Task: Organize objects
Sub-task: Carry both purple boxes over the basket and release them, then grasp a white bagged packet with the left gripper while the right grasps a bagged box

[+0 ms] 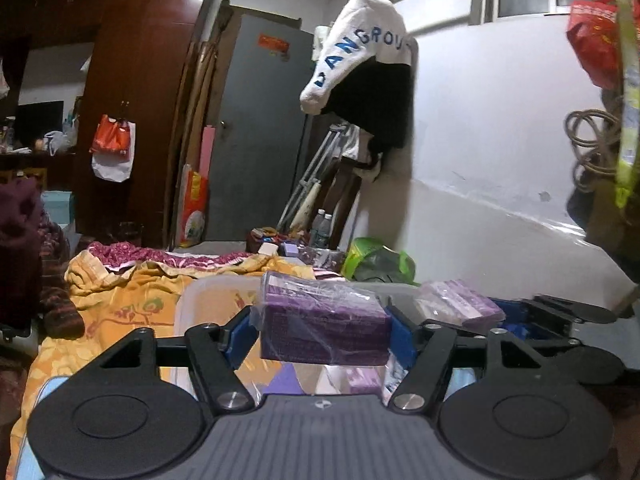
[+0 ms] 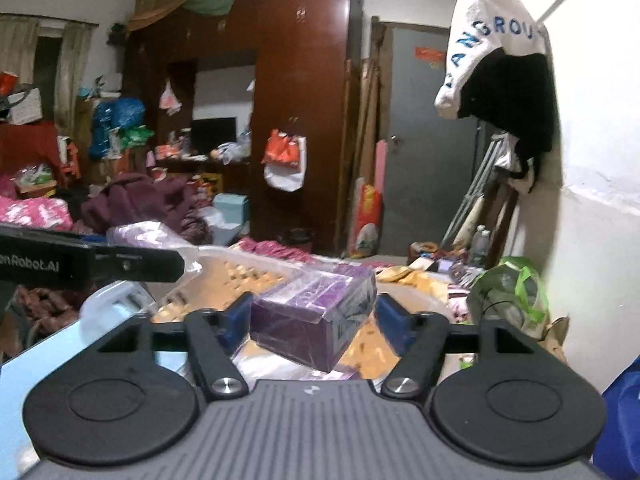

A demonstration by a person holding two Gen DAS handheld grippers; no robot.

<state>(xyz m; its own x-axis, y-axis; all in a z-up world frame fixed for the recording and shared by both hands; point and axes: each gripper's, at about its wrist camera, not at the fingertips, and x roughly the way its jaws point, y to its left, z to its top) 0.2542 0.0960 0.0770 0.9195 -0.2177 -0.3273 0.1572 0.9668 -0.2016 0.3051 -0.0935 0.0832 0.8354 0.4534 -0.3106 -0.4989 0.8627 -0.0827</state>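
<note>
Both grippers clamped on wrapped purple boxes.
Left gripper (image 1: 322, 330) gripped one purple box (image 1: 324, 322); right gripper (image 2: 314, 320) gripped another purple box (image 2: 316, 320); only the right view showed the clear bin (image 2: 256, 268) beyond.

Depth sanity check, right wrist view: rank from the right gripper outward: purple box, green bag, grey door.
1. purple box: between the fingers of the right gripper, held.
2. green bag: right, on the bed by the wall.
3. grey door: far back, right of centre.

- We see a cluttered home bedroom: a tall glossy dark-red wooden wardrobe (image 2: 304, 92) against the wall.
- A bed under a rumpled yellow patterned blanket (image 1: 128, 300).
- A white lettered garment (image 1: 360, 52) hangs beside a grey metal door (image 1: 260, 128).
</note>
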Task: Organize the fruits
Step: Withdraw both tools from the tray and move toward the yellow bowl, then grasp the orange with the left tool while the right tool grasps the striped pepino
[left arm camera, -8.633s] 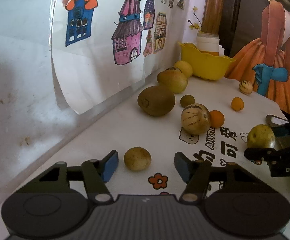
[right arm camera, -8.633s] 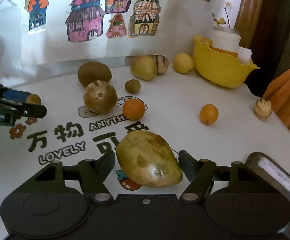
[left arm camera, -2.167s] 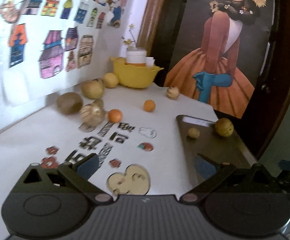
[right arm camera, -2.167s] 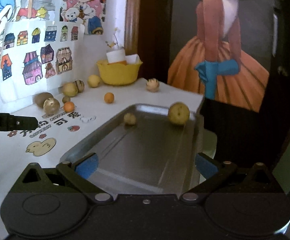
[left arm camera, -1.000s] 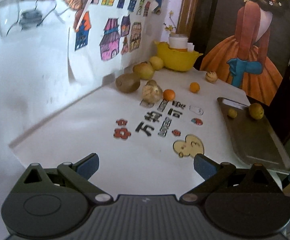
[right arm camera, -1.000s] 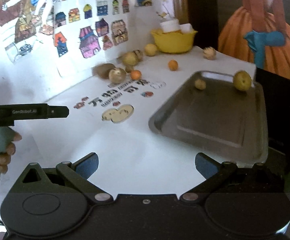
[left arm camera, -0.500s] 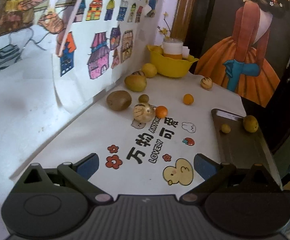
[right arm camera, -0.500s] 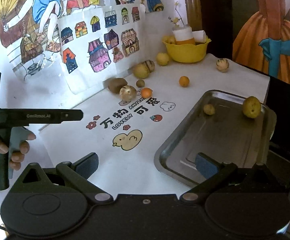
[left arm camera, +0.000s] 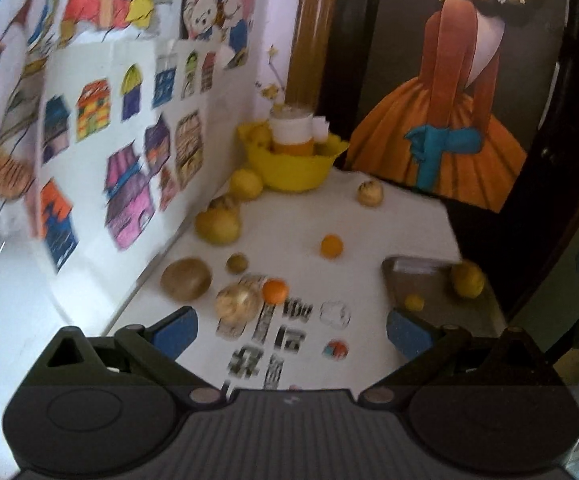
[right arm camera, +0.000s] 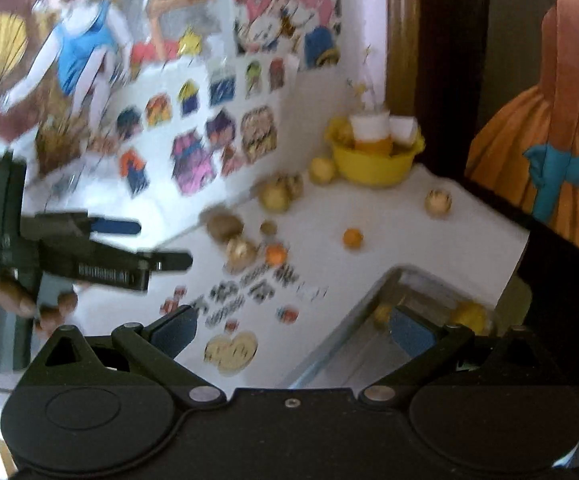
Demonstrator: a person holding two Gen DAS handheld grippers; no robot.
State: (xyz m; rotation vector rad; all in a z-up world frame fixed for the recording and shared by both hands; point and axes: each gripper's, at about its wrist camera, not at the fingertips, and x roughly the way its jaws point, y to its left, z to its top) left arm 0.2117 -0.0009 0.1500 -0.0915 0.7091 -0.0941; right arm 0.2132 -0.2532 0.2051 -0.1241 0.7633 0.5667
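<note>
Left gripper [left arm camera: 291, 326] spread wide, nothing between the blue pads, hanging above the white table [left arm camera: 389, 220] and touching no fruit. Right gripper [right arm camera: 293, 328] likewise wide apart and empty, raised over the near corner of the metal tray [right arm camera: 329, 360]. Seen from the right wrist: left tool out to the side, gripped by a hand [right arm camera: 21, 304] at the picture's edge.

Two fruits on the tray at its far end: a small yellow one [left arm camera: 414, 302] and a larger yellow one [left arm camera: 467, 280] by the far corner. Loose on the table: a brown kiwi [left arm camera: 185, 279] near the wall, a striped round fruit [left arm camera: 238, 303] touching (or almost touching, blur hides it) an orange [left arm camera: 275, 290], a second orange [left arm camera: 332, 246] apart, a pale striped fruit [left arm camera: 370, 193] farther back. Yellow bowl [left arm camera: 293, 168] at the back corner, cups inside. Both views smeared
</note>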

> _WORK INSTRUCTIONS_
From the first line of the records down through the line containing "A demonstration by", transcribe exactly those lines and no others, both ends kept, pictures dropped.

> _TASK RESPONSE_
Task: Organize objects
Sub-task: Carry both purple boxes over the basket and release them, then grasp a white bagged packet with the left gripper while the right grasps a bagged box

[+0 ms] 
[+0 ms] 

A demonstration by a person holding two Gen DAS handheld grippers; no robot.

This exercise requires no further answer.